Magneträder in den Magnic Light Generatoren

Magnettechnik

Die Magnic Light Technik ist dank extrem starker Neodym-Magnete effizient realisierbar. Die verwendeten Neodym Magnete weisen eine Energiedichte von 52MGOe (Magnetisierung N52) auf. Das ist die derzeit höchste industriell eingesetzte Magnetisierung.
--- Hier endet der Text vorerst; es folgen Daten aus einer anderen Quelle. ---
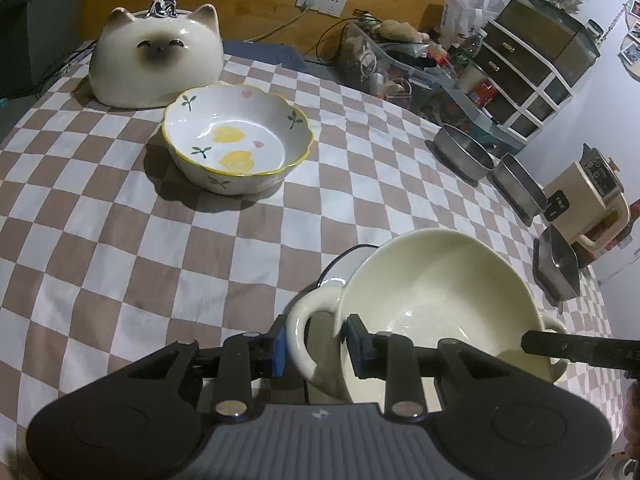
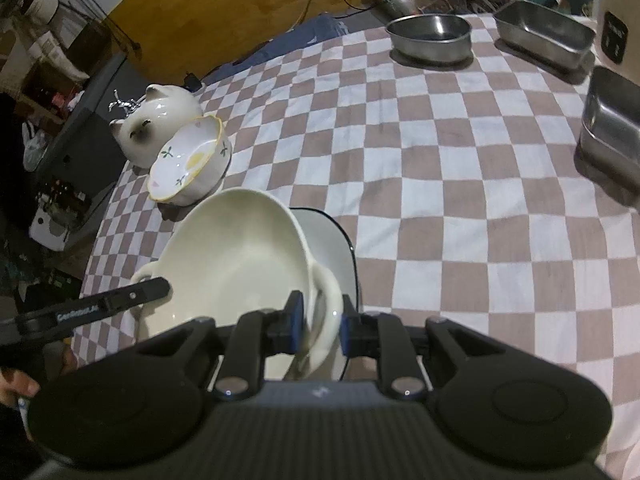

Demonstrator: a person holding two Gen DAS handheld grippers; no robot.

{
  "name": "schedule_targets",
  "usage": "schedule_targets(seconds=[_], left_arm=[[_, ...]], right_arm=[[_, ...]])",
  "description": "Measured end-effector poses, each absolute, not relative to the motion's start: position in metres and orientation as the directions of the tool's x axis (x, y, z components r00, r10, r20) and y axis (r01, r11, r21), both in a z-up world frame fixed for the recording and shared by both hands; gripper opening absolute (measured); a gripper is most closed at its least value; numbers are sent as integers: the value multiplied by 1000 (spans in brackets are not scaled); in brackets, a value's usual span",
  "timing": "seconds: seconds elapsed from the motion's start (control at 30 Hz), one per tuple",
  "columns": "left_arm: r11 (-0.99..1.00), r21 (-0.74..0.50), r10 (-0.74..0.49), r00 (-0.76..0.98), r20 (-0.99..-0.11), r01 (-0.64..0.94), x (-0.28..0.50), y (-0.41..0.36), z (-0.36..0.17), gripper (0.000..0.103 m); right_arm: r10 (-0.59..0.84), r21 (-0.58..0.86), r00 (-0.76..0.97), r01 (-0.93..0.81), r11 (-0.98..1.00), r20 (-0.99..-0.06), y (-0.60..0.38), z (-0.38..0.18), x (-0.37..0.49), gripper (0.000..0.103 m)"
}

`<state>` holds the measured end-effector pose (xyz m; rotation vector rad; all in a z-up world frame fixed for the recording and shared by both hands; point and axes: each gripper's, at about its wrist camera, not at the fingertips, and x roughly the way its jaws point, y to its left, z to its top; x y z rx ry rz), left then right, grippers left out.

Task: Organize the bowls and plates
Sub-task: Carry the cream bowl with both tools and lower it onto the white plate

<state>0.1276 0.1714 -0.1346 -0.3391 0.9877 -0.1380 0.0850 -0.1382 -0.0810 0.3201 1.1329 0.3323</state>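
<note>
A cream two-handled bowl (image 1: 436, 296) is held tilted above a white dish with a dark rim (image 1: 346, 264). My left gripper (image 1: 318, 344) is shut on the bowl's near handle and rim. My right gripper (image 2: 320, 322) is shut on the bowl's other handle (image 2: 330, 296); one of its fingers (image 1: 560, 346) shows in the left wrist view. The bowl (image 2: 236, 252) and the white dish (image 2: 332, 240) also show in the right wrist view. A floral scalloped bowl (image 1: 238, 138) stands on the checkered cloth further off, and also shows in the right wrist view (image 2: 192, 160).
A ceramic cat jar (image 1: 156, 60) stands behind the floral bowl. A round steel bowl (image 2: 430, 36) and two steel trays (image 2: 544, 36) (image 2: 612, 136) line the far and right side. A cream appliance (image 1: 588, 200), drawers and clutter sit beyond the table edge.
</note>
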Motion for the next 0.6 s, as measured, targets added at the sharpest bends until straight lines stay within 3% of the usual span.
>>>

Die Magnete haben eine speziell angepasste Form und sind in einer besonderen Anordnung aufgebaut. Die Magnetisierung von Neodym Magneten ist fast unbegrenzt, während andere Magnetarten im Lauf der Zeit auch ganz ohne äußere Einflüsse an Magnetkraft verlieren können. Das hier abgebildete Standard-Magnetrad funktioniert an sämtlichen metallischen Felgen- also nicht nur an Aluminiumfelgen sondern auch an magnetischen Stahlfelgen und Scheibenbremsen.
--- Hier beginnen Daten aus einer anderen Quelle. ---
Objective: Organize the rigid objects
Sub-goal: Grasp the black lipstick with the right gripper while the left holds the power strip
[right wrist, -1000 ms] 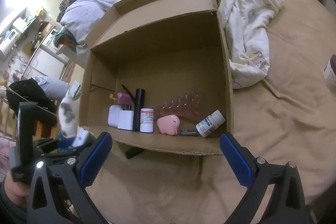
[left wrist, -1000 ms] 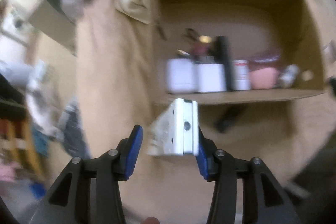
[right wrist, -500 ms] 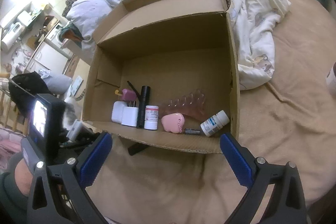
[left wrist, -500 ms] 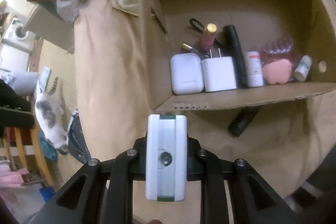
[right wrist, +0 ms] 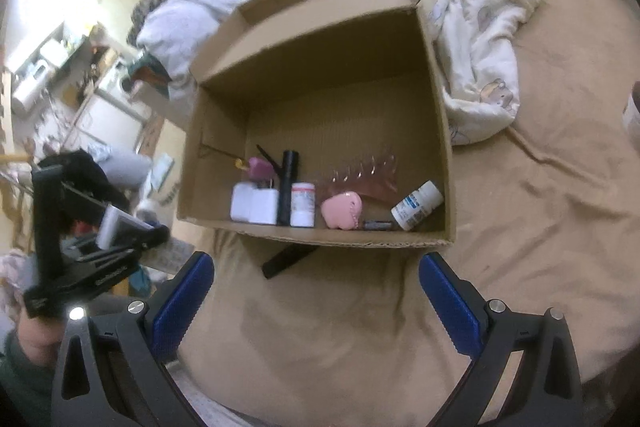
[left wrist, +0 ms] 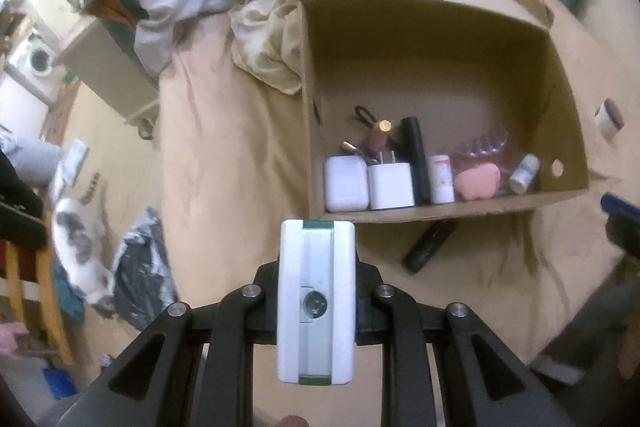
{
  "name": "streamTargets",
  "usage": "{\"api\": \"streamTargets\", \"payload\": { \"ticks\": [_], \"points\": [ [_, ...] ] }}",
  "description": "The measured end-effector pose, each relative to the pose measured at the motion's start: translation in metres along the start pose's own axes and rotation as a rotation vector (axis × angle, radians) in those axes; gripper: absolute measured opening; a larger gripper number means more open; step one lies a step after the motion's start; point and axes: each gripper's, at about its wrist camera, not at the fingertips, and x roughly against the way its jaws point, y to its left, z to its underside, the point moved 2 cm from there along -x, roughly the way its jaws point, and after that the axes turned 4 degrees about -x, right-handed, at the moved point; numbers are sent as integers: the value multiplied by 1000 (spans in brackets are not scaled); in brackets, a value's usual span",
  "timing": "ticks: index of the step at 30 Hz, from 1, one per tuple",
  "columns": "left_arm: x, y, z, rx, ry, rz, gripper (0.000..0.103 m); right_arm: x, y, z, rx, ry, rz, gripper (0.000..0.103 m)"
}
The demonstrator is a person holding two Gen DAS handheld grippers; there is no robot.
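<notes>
Nearest to us, our left gripper [left wrist: 316, 301] has its jaws drawn in tight on a white rectangular device [left wrist: 316, 301] with green end strips and a small round socket on its face. We grip it across its narrow sides, long axis pointing ahead, which we judge suits sliding it into the row in the box. It hangs clear of the bed, just short of the box's near wall. Our right gripper [right wrist: 316, 301] has its jaws spread wide with nothing between the blue pads [right wrist: 182, 301]; it hovers over bare sheet, free for the next pick.

Just beyond, a black tube [left wrist: 428, 245] lies on the bed against the outside of the cardboard box [left wrist: 440, 213], not yet packed. Inside, things stand lined along the near wall: a white case [left wrist: 346, 183], a white plug charger [left wrist: 391, 186], an upright black tube [left wrist: 416, 155], a small white bottle [left wrist: 441, 179], a pink pouch [left wrist: 478, 183] and a white pill bottle [right wrist: 416, 205] tipped on its side. The ordered row leaves the back of the box open.

The surface is a tan bedsheet [right wrist: 540, 219], soft and creased, with crumpled bedding [right wrist: 476, 27] behind the box. Farther left the floor shows a cat [left wrist: 76, 243] and a washing machine [left wrist: 32, 61].
</notes>
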Motion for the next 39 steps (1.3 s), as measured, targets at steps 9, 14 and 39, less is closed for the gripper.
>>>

Verwendung von Wirbelströmen zur Ernergieübertragung

Wirbelstromtechnik

Der Schlüssel ist die sogenannte Wirbelstromtechnik (http://en.wikipedia.org/wiki/Eddy_current): Im Generator befindet sich ein Magnetrad, das in einer nicht magnetischen Fahrradfelge bei Felgenbewegung einen Stromfluss erzeugt. Dessen Magnetfeld wiederum treibt das Magnetrad im Generator an, so dass in der umlaufenden Kupferspule Strom erzeugt wird. Auf diese Weise lässt sich ohne mechanische Reibung und ohne Verwendung zusätzlicher Magnete oder ferromagnetischer Elemente in der Felge Energie von der rotierenden Felge in den vollständig gekapselten Generator übertragen.